• Aim of the exercise: Write out the whole listing. Leave out nothing.

• Supplied material:
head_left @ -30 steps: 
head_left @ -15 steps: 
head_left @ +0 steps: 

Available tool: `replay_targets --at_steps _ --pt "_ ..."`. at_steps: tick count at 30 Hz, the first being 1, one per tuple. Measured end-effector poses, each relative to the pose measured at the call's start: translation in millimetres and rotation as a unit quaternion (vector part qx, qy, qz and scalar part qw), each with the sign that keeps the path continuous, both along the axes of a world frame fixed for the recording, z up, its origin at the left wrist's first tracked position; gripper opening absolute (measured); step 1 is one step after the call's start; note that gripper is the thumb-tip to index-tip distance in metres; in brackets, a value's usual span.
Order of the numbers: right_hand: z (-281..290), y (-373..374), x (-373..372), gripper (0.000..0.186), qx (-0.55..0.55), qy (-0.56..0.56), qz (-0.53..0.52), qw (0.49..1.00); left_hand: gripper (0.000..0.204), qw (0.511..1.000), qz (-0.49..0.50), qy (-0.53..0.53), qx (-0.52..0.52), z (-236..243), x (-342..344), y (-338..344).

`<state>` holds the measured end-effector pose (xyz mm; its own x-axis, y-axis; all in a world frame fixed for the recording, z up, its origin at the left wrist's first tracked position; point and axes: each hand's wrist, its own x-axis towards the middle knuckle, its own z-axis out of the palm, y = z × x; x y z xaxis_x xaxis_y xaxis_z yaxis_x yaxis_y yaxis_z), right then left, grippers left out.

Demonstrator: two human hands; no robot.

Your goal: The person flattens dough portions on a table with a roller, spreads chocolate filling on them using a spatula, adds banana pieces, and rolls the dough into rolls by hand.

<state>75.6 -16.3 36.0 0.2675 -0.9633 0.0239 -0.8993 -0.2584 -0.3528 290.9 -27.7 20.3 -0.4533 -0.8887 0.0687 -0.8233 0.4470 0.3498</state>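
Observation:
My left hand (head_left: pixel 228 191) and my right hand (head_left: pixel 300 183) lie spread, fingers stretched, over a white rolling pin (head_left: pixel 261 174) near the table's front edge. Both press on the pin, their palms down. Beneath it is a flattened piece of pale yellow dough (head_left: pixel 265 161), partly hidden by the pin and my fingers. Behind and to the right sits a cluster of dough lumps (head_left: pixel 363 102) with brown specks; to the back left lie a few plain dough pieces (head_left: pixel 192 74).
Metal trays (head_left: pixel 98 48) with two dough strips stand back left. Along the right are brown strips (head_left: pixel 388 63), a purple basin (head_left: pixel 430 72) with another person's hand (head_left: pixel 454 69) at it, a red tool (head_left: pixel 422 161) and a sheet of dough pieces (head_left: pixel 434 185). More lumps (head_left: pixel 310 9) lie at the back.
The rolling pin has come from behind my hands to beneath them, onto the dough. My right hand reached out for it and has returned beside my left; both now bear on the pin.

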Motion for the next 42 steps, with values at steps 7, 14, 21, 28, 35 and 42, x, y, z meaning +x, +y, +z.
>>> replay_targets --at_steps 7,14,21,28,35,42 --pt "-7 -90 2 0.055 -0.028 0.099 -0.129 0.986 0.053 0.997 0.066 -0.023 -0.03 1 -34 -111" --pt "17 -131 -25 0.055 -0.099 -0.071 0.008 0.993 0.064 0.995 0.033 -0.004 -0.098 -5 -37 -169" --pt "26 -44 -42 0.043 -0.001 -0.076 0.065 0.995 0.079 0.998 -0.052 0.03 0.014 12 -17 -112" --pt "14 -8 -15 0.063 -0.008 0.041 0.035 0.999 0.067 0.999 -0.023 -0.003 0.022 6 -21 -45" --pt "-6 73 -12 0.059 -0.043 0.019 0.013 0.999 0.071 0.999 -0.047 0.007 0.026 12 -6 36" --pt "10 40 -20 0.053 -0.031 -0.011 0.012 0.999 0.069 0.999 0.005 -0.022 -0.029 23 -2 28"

• Response box:
head_left @ -30 steps: 
head_left @ -15 steps: 
head_left @ +0 steps: 

Available tool: `replay_targets --at_steps _ --pt "_ ..."`. at_steps: tick count at 30 Hz, the first being 1, one per tuple. Measured end-effector poses, each relative to the pose measured at the call's start: translation in millimetres and rotation as a unit quaternion (vector part qx, qy, qz and scalar part qw), each with the sign that keeps the path continuous, both along the axes of a world frame fixed for the recording, z up, its origin at the left wrist's first tracked position; gripper opening absolute (measured); step 1 is one step after the call's start; note that gripper is the thumb-tip to index-tip distance in metres; in brackets, a value's usual span.
Order of the numbers: right_hand: z (-281..290), y (-373..374), x (-373..372), gripper (0.000..0.186), qx (-0.55..0.55), qy (-0.56..0.56), qz (-0.53..0.52), qw (0.49..1.00); left_hand: gripper (0.000..0.204), qw (0.511..1.000), qz (-0.49..0.50), qy (-0.53..0.53), qx (-0.52..0.52), z (-236..243), x (-342..344), y (-338..344).

`<state>` holds the measured end-effector pose (xyz mm; its own x-axis, y-axis; all in a world frame fixed for the recording, z up, its origin at the left wrist's first tracked position; point and axes: each hand's wrist, its own x-axis towards the middle knuckle, its own z-axis out of the palm, y = z × x; x y z xaxis_x xaxis_y xaxis_z yaxis_x yaxis_y yaxis_z), right then left, grippers left out.

Demonstrator: two human hands; no robot.

Your goal: The person flattens dough portions on a table with a roller, spreads chocolate filling on them using a spatula, adds banana pieces, and rolls the dough into rolls by hand.

<state>75.6 -16.3 36.0 0.2675 -0.9633 0.0239 -0.8993 -0.2584 -0.3528 290.9 -27.7 20.3 -0.4533 -0.8887 0.0687 -0.8233 0.4470 0.3498</state>
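Observation:
My left hand (head_left: pixel 228 191) and my right hand (head_left: pixel 300 183) lie spread, fingers stretched, over a white rolling pin (head_left: pixel 261 174) near the table's front edge. Both press on the pin, their palms down. Beneath it is a flattened piece of pale yellow dough (head_left: pixel 265 161), partly hidden by the pin and my fingers. Behind and to the right sits a cluster of dough lumps (head_left: pixel 363 102) with brown specks; to the back left lie a few plain dough pieces (head_left: pixel 192 74).
Metal trays (head_left: pixel 98 48) with two dough strips stand back left. Along the right are brown strips (head_left: pixel 388 63), a purple basin (head_left: pixel 430 72) with another person's hand (head_left: pixel 454 69) at it, a red tool (head_left: pixel 422 161) and a sheet of dough pieces (head_left: pixel 434 185). More lumps (head_left: pixel 310 9) lie at the back.
The rolling pin has come from behind my hands to beneath them, onto the dough. My right hand reached out for it and has returned beside my left; both now bear on the pin.
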
Motion for the next 42 steps, with values at steps 7, 14, 21, 28, 35 and 42, x, y, z meaning +x, +y, +z.
>>> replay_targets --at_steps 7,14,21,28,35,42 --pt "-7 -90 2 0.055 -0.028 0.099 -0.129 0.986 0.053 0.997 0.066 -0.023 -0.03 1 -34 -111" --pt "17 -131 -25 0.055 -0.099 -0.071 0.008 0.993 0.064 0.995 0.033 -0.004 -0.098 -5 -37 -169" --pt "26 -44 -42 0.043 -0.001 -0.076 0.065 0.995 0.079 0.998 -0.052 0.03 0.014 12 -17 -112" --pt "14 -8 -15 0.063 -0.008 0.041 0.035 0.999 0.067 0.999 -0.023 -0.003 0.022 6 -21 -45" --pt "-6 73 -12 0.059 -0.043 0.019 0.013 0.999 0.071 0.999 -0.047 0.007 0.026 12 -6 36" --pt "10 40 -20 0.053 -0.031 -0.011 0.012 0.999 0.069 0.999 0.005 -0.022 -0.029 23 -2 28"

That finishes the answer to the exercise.